There is one thrilling, rib-tickling sequence in The Hobbit: The Desolation of
Smaug: A group of dwarves, riding inside empty wine barrels over rushing rapids
and waterfalls, fends off an attack by an army of orcs with the help of
bow-and-arrow-wielding elves. The set-piece is as fun and rousing as anything in
Steven Spielberg’s canon. Indeed, it's cribbed from Spielberg's Adventures Of
Tin Tin. The action is sprawling and comes at you from all angles — there’s so
much happening, your eyes don’t know where to look — and director Peter Jackson
throws in some terrific slapstick as a bonus, leavening the furious excitement
with laughs. It’s a showstopper. But another part of what makes the sequence so
memorable is that it also advances the story: It matters. The same cannot be
said for the bulk of Smaug, a bloated, dawdling and distended adventure that
throws in so many extraneous characters and subplots, the eponymous hero — Bilbo
Baggins — is edged off the screen for large chunks of time. When Jackson
announced he was going to adapt Tolkien’s 300-page novel into three films
instead of the originally announced two, fans grumbled about studio greed and
artistic indulgence. The now-infamous 30-minute dinner scene that opened the
previous film, An Unexpected Journey, seemed to confirm those suspicions (early
in Smaug, when the dwarves sat down for a meal, I gripped my armrests and braced
for the worst, but fortunately it turned out to just be a snack).
With Smaug, Jackson opens up the story in an attempt to create a bigger
universe, much like he did with The Lord of the Rings trilogy, but the tale is
too slight to support the added weight, and the focus and impetus are lost. Why
do we have to spend so much time with the pouty elven king Thranduil (Lee Pace)
warning his son and heir Legolas (Orlando Bloom) not to fall for the beautiful
Tauriel (Evangeline Lilly, playing a character that never existed in the books),
because she’s not worthy of the throne? Why do we have to endure Tauriel’s
torment over being torn between duty to her tribe and her love for one of the
dwarves, Kili (Aidan Turner), who conveniently happens to be unusually tall and
handsome for his kind? Why does Gandalf have to exit the film at midpoint to
face off against Sauron, when we already know how all that business turns out? I
appreciated the detail and sense of community that Jackson puts into his
depiction of Lake-town, a port city in which a widowed smuggler (Luke Evans)
plays an important role in the dwarves’ quest (the city itself will be a major
part of the third film). But did we really have to spend that long meeting all
the denizens and their children?
And then there’s the chatty dragon situation. The Desolation of Smaug builds and
builds to a confrontation between the heroes and the enormous fire-breathing
beast, which sleeps on mountains of gold coins and jewels and treasure. As
usual, Jackson doesn’t disappoint on a visual level — the dragon looks wonderful
— but Smaug likes the sound of its own voice.

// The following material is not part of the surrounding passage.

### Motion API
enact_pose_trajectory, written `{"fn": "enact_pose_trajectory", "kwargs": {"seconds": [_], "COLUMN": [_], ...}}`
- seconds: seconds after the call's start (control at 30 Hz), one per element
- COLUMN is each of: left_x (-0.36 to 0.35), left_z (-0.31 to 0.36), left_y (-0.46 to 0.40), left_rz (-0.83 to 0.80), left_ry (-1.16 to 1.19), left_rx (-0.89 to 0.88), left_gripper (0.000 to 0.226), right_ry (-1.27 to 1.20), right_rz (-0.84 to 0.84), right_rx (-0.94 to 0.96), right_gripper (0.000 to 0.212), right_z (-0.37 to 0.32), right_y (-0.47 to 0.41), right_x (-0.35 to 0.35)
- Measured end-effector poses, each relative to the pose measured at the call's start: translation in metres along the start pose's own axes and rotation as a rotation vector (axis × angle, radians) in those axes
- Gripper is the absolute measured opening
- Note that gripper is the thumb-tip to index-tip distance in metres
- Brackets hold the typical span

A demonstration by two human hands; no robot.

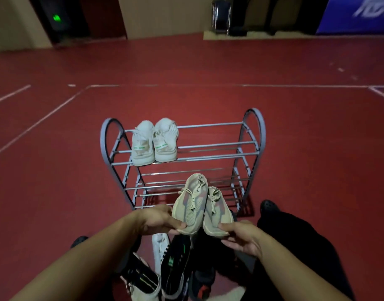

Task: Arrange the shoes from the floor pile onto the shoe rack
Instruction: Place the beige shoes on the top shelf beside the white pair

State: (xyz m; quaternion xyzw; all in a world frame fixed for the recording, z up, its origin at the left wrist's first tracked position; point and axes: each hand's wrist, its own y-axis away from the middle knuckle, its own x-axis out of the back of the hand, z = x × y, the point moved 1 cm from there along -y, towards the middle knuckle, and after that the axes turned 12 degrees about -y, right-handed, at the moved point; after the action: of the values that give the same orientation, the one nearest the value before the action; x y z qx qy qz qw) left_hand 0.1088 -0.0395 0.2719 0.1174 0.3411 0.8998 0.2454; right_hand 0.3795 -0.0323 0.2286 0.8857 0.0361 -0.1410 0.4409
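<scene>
We hold a pair of beige knit shoes, one in each hand, in the air in front of the rack's lower tiers. Our left hand (159,220) pinches the left beige shoe (192,205) at its near end, thumb on top and fingers curled under the sole. Our right hand (241,235) grips the right beige shoe (216,213) the same way at its near end. The two shoes touch along their inner sides, and their far ends tilt up and away from us toward the rack.

The rack (182,157) is a grey metal frame with arched ends and tiers made of thin bars, standing on the red floor (317,137) just beyond our hands. On its top tier, toward the left end, a white pair (154,142) sits side by side, each shoe with a small green mark on it. The rest of the top tier is bare bars, and we can see no shoes on the lower tiers, though our hands and the beige shoes hide part of them.

Below our hands lies the pile (171,270) on the floor: a white shoe (159,246), a black shoe (175,268) with a green mark, another black one (143,276) with pale stripes at the left, and a dark one (203,285) with red on it. They overlap one another.

White lines (34,124) cross the red floor beyond the rack.
</scene>
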Motion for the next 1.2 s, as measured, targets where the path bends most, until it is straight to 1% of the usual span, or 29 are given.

Acted by Benedict Cumberbatch, Smaug talks and talks and talks and talks — he’s
like all the James Bond and Dr. Evil villains rolled into one — and despite its
impossible size and fearsome appearance, the dragon is never all that scary. The
wonderful interaction between Bilbo and Smaug from the book is lost in the
cavernous halls of the lost Dwarf Kingdom of Erebor. The book was all about this
moment, but in the course this convoluted film series, Smaug is an afterthought,
reduced to competing for screen time with an army of characters expanded to
include the return of Sauron and his ferocious legion of orcs. Whenever the
movie gives him some screen time, Freeman does well depicting Bilbo’s growing
dependence on the magical ring he stole from Gollum — it’s like a drug — and
he’s good, too, at portraying the timid hobbit’s burgeoning bravery and courage
(he gets to save the day, more than once).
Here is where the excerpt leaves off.